Wang J, Takyi NA, Hsiao YC, Tang Q, Chen YT, Liu CW, Ma J, Qi R, Bian K, Peng Z, Essigmann JM, Lu K, Wetmore SD, Li D. Stable Interstrand Cross-Links Generated from the Repair of 1,N6-Ethenoadenine in DNA by α-Ketoglutarate/Fe(II)-Dependent Dioxygenase ALKBH2. J Am Chem Soc. 2024 Apr 17;146(15):10381-10392. doi: 10.1021/jacs.3c12890. Epub 2024 Apr 4. PMID: 38573229; PMCID: PMC11060877.
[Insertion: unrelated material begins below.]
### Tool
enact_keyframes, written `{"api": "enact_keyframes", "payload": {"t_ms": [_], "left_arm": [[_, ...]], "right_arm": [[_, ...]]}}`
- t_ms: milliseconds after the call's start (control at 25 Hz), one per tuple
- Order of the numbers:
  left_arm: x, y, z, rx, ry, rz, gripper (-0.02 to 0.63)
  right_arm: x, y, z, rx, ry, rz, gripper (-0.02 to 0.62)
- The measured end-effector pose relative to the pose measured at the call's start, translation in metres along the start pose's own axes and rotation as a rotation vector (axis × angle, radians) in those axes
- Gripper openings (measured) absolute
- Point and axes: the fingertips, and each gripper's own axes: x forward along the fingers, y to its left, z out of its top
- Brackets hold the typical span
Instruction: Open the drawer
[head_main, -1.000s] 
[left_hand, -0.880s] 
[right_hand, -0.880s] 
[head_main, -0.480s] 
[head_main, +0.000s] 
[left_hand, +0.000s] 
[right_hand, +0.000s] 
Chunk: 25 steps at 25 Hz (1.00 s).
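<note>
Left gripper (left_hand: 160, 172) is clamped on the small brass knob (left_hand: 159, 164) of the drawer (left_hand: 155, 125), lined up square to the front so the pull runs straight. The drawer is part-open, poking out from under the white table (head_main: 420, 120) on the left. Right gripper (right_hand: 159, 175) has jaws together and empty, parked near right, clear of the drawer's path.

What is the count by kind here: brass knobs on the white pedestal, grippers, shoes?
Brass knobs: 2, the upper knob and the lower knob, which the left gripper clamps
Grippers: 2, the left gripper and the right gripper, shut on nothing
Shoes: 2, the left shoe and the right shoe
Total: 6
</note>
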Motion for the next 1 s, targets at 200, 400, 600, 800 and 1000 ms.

This paper, published in the Journal of the American Chemical Society, discovered a new type of DNA damage that happens when cells try to fix a specific DNA problem called 1,N6N6-ethenoadenine (eAeA), which is caused by things like inflammation or exposure to harmful chemicals. The damage, called an interstrand cross-link (ICL), occurs when a repair enzyme called ALKBH2 accidentally creates a strong bond between the damaged DNA and a healthy part of the opposite DNA strand. This bond can block critical cell processes like copying or reading DNA, which could lead to cell death or disease. The researchers used sophisticated instrumentation at CRCF such as AB Sciex 4600 mass spectrometry, ultra centrifuges, and computer simulations to show how this happens and even found evidence in human cells. This discovery helps us understand how DNA repair can sometimes go wrong and cause more harm, especially in conditions like cancer or after exposure to toxins.